Information:

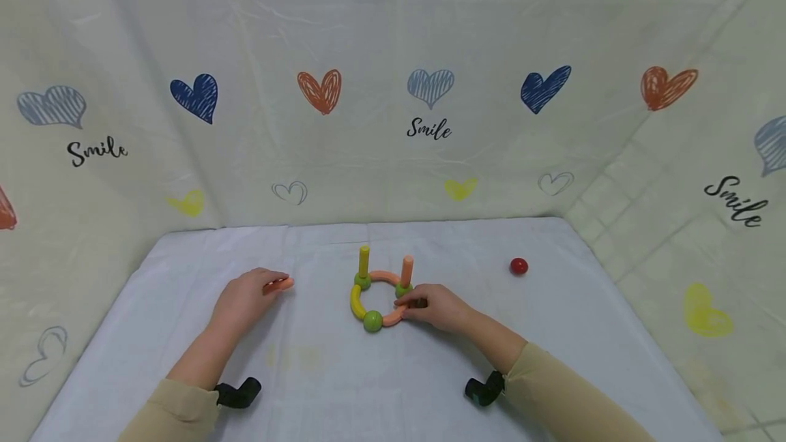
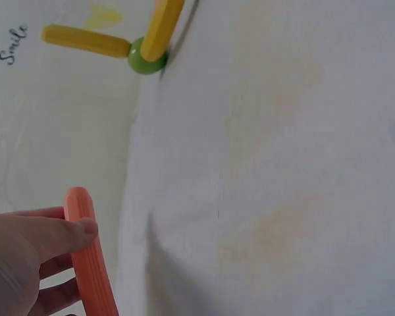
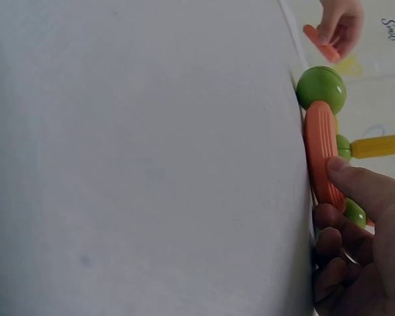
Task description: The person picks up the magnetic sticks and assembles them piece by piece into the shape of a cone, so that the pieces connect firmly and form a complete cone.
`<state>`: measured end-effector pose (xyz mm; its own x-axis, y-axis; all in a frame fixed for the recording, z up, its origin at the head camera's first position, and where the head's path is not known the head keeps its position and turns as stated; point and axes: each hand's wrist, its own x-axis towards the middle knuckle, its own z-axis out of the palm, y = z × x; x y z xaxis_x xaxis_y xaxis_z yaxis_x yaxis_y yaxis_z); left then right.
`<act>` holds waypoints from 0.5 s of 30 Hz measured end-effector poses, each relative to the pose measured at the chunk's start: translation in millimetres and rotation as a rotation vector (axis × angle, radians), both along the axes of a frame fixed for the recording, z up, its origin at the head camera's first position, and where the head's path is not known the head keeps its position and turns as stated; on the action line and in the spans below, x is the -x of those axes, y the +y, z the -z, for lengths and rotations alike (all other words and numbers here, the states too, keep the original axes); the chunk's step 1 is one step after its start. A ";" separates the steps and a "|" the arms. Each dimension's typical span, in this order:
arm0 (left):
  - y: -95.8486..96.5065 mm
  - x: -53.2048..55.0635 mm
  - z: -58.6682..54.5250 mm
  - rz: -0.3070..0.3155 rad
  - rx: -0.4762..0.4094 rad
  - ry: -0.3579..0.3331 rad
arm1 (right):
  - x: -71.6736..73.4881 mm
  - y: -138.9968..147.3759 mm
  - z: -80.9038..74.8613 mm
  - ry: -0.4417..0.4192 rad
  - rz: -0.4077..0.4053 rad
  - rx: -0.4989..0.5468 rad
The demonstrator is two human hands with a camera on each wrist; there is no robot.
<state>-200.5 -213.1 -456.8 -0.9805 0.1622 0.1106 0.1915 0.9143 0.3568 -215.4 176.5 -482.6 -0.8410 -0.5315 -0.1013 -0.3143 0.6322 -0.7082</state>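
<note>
My left hand (image 1: 245, 299) pinches a ridged orange stick (image 2: 92, 263) between thumb and fingers, above the left part of the table. To its right, a ring of curved pieces and green balls lies on the cloth. My right hand (image 1: 442, 307) grips the ring's near right curved orange piece (image 3: 319, 141), thumb on its ridged side. That piece meets the front green ball (image 1: 372, 321). A curved yellow piece (image 1: 356, 302) forms the ring's left side. A yellow stick (image 1: 364, 261) and an orange stick (image 1: 407, 270) stand upright on the two back green balls.
A red ball (image 1: 518, 266) lies alone toward the back right of the white-clothed table (image 1: 344, 394). Behind and beside the table hangs a pale curtain (image 1: 381, 33) printed with hearts. A black wrist camera (image 1: 239, 393) sits at my left cuff, another (image 1: 485, 389) at my right.
</note>
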 end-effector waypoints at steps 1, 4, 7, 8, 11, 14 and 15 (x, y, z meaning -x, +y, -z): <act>2.9 -2.1 -1.3 0.006 -0.007 0.006 | -0.1 0.0 0.3 -0.002 0.000 0.002; 13.1 -9.1 -5.7 0.012 -0.043 0.018 | -0.4 0.0 0.5 -0.008 0.000 0.003; 24.9 -15.1 -10.0 0.006 -0.094 0.007 | -0.5 -0.2 0.4 -0.013 0.000 0.004; 29.1 -16.7 -11.2 0.003 -0.113 0.002 | -0.4 -0.3 0.2 -0.014 0.000 0.004; 42.1 -19.6 -13.5 -0.005 -0.176 -0.017 | -0.5 -0.4 -0.4 -0.018 0.003 0.009; 55.1 -21.1 -14.0 0.000 -0.232 -0.024 | -0.8 -0.5 -1.3 -0.024 0.005 0.011; 59.2 -21.7 -13.6 0.003 -0.251 -0.024 | -0.8 -0.6 -1.5 -0.027 0.007 0.011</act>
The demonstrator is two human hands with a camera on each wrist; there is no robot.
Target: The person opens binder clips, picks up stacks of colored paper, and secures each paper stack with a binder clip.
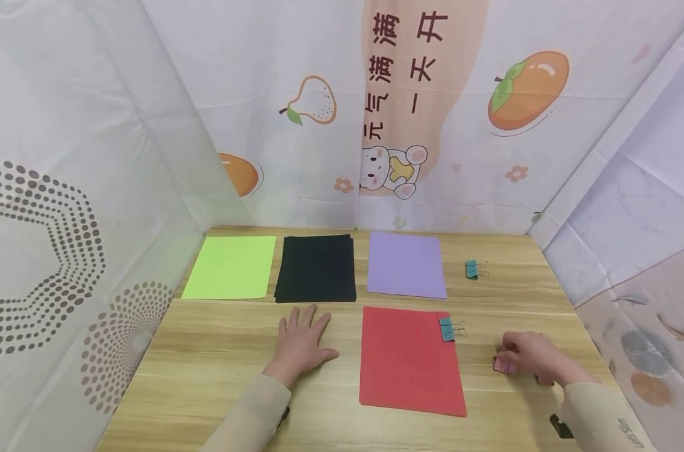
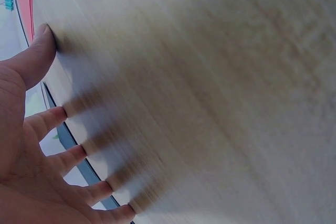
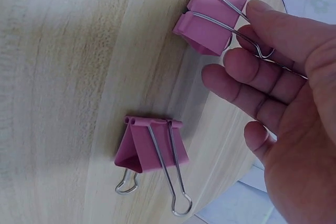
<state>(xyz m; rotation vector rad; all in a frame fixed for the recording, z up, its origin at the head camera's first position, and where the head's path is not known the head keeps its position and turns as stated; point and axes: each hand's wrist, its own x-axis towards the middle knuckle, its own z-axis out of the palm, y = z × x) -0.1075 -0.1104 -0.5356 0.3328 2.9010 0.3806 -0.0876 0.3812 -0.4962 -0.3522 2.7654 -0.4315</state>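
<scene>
My right hand is at the right of the table, pinching a pink binder clip by its wire handle between thumb and index finger. In the right wrist view, the other fingers curl loosely below it. A second pink binder clip lies on the table near that hand, mostly hidden under it in the head view. My left hand rests on the wood with fingers spread, just in front of the black paper stack. Between the hands lies red paper, with a teal binder clip at its upper right corner.
Along the back of the table lie yellow-green paper, the black stack and purple paper. Another teal binder clip sits to their right. Printed curtains enclose the table at the back and both sides.
</scene>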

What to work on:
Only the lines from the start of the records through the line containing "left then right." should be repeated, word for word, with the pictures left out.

Written reply:
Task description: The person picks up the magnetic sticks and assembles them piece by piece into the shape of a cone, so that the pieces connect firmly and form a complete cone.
`<state>`: measured end-effector pose (xyz mm; its own x-axis, y-axis; all in a frame fixed for the recording, z up, its origin at the head camera's first position, and where the head's path is not known the head keeps its position and turns as stated; point and axes: each hand's wrist, its own x-axis towards the middle knuckle, its own z-axis out of the palm, y = z × x; x y z xaxis_x xaxis_y xaxis_z yaxis_x yaxis_y yaxis_z); left then right.

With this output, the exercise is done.